## Collected data:
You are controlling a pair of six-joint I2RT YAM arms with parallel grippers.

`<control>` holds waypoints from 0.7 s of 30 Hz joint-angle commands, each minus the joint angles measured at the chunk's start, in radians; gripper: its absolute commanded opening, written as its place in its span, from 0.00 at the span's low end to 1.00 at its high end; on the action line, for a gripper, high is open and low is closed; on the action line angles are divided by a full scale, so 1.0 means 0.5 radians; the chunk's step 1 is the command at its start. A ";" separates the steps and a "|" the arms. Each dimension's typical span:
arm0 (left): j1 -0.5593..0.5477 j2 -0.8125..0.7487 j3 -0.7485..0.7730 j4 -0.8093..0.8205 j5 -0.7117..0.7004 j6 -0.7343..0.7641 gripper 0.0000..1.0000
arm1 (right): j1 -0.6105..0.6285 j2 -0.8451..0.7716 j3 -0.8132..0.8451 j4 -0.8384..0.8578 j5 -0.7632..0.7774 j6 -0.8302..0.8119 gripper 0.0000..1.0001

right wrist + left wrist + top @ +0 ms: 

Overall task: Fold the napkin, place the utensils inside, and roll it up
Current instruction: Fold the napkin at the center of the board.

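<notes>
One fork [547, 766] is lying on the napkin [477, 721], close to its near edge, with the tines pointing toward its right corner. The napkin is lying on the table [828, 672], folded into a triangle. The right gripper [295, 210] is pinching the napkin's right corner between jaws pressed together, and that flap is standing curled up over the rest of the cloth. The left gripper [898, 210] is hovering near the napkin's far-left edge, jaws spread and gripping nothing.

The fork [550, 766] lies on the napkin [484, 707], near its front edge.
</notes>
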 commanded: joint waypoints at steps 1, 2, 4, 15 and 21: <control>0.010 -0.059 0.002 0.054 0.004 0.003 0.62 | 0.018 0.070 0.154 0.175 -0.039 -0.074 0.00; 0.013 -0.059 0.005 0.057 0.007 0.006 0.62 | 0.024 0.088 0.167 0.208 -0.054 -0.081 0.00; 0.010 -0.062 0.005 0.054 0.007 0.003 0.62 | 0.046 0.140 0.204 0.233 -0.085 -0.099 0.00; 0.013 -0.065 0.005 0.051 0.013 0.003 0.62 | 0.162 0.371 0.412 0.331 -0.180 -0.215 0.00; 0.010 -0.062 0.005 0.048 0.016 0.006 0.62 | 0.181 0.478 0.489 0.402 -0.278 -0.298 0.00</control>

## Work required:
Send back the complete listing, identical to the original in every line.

## The completed task:
You are controlling a pair of six-joint I2RT YAM arms with parallel grippers.

`<control>` holds waypoints from 0.7 s of 30 Hz joint-angle commands, each minus the joint angles measured at the chunk's start, in radians; gripper: its absolute commanded opening, written as its place in its span, from 0.00 at the span's low end to 1.00 at its high end; on the action line, for a gripper, high is open and low is closed; on the action line angles are divided by a full scale, so 1.0 means 0.5 radians; the chunk's step 1 is the command at its start. A ";" separates the steps and a "|" the arms. Each dimension's typical span:
arm0 (left): j1 -0.5593..0.5477 j2 -0.8125..0.7487 j3 -0.7485..0.7730 j4 -0.8093..0.8205 j5 -0.7117..0.7004 j6 -0.7343..0.7641 gripper 0.0000..1.0000
arm1 (right): j1 -0.6105..0.6285 j2 -0.8451..0.7716 j3 -0.8132..0.8451 j4 -0.8384..0.8578 j5 -0.7632..0.7774 j6 -0.8302..0.8119 gripper 0.0000..1.0001

right wrist + left wrist + top @ +0 ms: 

Overall task: Fold the napkin, place the utensils inside, and roll it up
Current instruction: Fold the napkin at the center of the board.

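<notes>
One fork [547, 766] is lying on the napkin [477, 721], close to its near edge, with the tines pointing toward its right corner. The napkin is lying on the table [828, 672], folded into a triangle. The right gripper [295, 210] is pinching the napkin's right corner between jaws pressed together, and that flap is standing curled up over the rest of the cloth. The left gripper [898, 210] is hovering near the napkin's far-left edge, jaws spread and gripping nothing.

The fork [550, 766] lies on the napkin [484, 707], near its front edge.
</notes>
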 commanded: joint waypoints at steps 1, 2, 4, 15 and 21: <control>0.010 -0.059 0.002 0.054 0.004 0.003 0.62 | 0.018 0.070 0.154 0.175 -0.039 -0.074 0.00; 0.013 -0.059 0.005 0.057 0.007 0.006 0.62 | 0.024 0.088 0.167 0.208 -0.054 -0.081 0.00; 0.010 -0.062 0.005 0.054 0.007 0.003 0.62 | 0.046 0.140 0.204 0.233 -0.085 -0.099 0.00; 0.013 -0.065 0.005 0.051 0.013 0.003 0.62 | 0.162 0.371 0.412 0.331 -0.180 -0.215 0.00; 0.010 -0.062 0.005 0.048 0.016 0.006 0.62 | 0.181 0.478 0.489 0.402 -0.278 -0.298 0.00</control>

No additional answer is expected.